I think it’s important for us on this day to realize that this story is not just about Jesus and the disciples. It’s also about the unnamed people that they will meet along their way. There will be the people who welcome them, and there will be those who do not. Whether from fear of what is not familiar, or simply no interest in learning about those who are the stranger. We, each of us, whether as individuals, or as a community, make those choices. We choose whether or not to open our lives to the blessings of faith that can come when we open our hearts.

Many years ago, when I was 14, and growing up in that small town of East Texas, I began to learn an important lesson of friendship. I had learned at an early age, during the years of WWII, that there were suspicious strangers to stay away from. One of those was a German woman, with a heavy accent, who owned a service station not far from where I lived. Some people there, my family being one, suspected she might be a German spy, sending shortwave messages to Germany and the enemy. 

So it happened that in the fall of 1956, at age 14, I was living in a town that had a recent history of fear of strangers. My older brother was 16, and that fall a new family moved to town. They probably were the first people who ever moved to town from California. In that “foreign family” there was young 16 year old Tom—tall, blond, very intelligent, and with the audacity to announce to the other kids that he was an atheist. Maybe it was agnostic. Whatever it was, it was words no child in Nacogdoches would ever speak aloud to anyone. We all went to church somewhere. And as far from the norm that anyone would ever say, would be to say they were Catholic.

As providence would have it, Tom soon became my older brother’s best friend, and ended up visiting our home continually. Never mind that my mother suspected that his family might be communist spies, being from California and all, and perhaps more importantly that Tom’s mother’s name was Alberta and his father’s Albert.

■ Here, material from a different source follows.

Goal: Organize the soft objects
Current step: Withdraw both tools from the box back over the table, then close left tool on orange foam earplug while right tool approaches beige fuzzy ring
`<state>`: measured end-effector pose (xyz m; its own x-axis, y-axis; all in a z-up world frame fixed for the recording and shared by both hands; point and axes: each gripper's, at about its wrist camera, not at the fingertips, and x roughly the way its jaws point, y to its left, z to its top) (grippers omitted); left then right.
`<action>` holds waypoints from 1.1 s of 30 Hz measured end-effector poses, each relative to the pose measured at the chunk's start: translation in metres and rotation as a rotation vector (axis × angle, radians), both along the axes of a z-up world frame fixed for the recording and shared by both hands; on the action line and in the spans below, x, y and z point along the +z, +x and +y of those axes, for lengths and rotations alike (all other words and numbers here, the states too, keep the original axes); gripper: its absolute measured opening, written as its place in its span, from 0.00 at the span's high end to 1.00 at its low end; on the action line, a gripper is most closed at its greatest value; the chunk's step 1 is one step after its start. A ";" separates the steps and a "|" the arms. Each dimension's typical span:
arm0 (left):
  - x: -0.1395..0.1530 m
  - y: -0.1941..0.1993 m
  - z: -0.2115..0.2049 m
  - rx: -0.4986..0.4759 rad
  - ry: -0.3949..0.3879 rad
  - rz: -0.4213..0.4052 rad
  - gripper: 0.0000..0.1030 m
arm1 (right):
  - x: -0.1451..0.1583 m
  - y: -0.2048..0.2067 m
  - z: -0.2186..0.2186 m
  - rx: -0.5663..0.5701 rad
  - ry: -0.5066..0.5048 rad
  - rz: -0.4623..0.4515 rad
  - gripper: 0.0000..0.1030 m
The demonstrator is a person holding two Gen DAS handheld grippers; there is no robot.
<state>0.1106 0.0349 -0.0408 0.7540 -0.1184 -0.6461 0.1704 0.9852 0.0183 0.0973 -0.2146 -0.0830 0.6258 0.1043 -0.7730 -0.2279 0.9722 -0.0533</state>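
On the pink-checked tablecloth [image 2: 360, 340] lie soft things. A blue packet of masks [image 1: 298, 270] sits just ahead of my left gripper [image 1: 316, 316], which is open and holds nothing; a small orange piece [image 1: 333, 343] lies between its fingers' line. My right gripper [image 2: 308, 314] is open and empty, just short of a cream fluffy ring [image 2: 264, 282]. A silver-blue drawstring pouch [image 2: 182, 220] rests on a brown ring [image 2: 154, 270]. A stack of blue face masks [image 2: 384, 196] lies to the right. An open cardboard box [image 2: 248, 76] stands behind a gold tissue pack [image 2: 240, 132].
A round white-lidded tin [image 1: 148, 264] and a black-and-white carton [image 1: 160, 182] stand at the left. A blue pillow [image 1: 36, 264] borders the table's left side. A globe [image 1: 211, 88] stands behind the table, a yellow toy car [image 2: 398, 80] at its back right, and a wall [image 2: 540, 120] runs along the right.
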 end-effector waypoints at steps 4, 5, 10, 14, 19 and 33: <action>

Something that seemed so coincidental that surely it was a code name for their spy activities. Tom’s father actually worked for an engineering industry in town. But in spite of my mother’s suspicions, there was no stopping the friendship of two teenage boys, and the love that grew up out of that friendship. In the last years of my mother’s life, Tom was the friend from long ago, who kept in touch with my mother, sending her letters from his home in Australia, and telling me on one of his visits, that his fondest memories from those years were the times he spent at the old house where we lived, eating the simple plain food that my mother and grandmother cooked every day of our lives. 

One of the richest treasures of my young life, and for my family, happened because two 16 years old boys found a friendship, a love, that went way beyond any small differences that existed between their faith and the lands of their origins.

I think the scripture today is a story about Jesus and his disciples, who take their faith, their belief of God’s Kingdom of love, and go out into their world to share that with others. Trusting that there would be some people who would welcome the strangers, and share their homes and their food and their friendship.

May God bless the new family that is in our midst. And may God bless our congregation as we live into the blessings that emerge as a people of welcome and hospitality.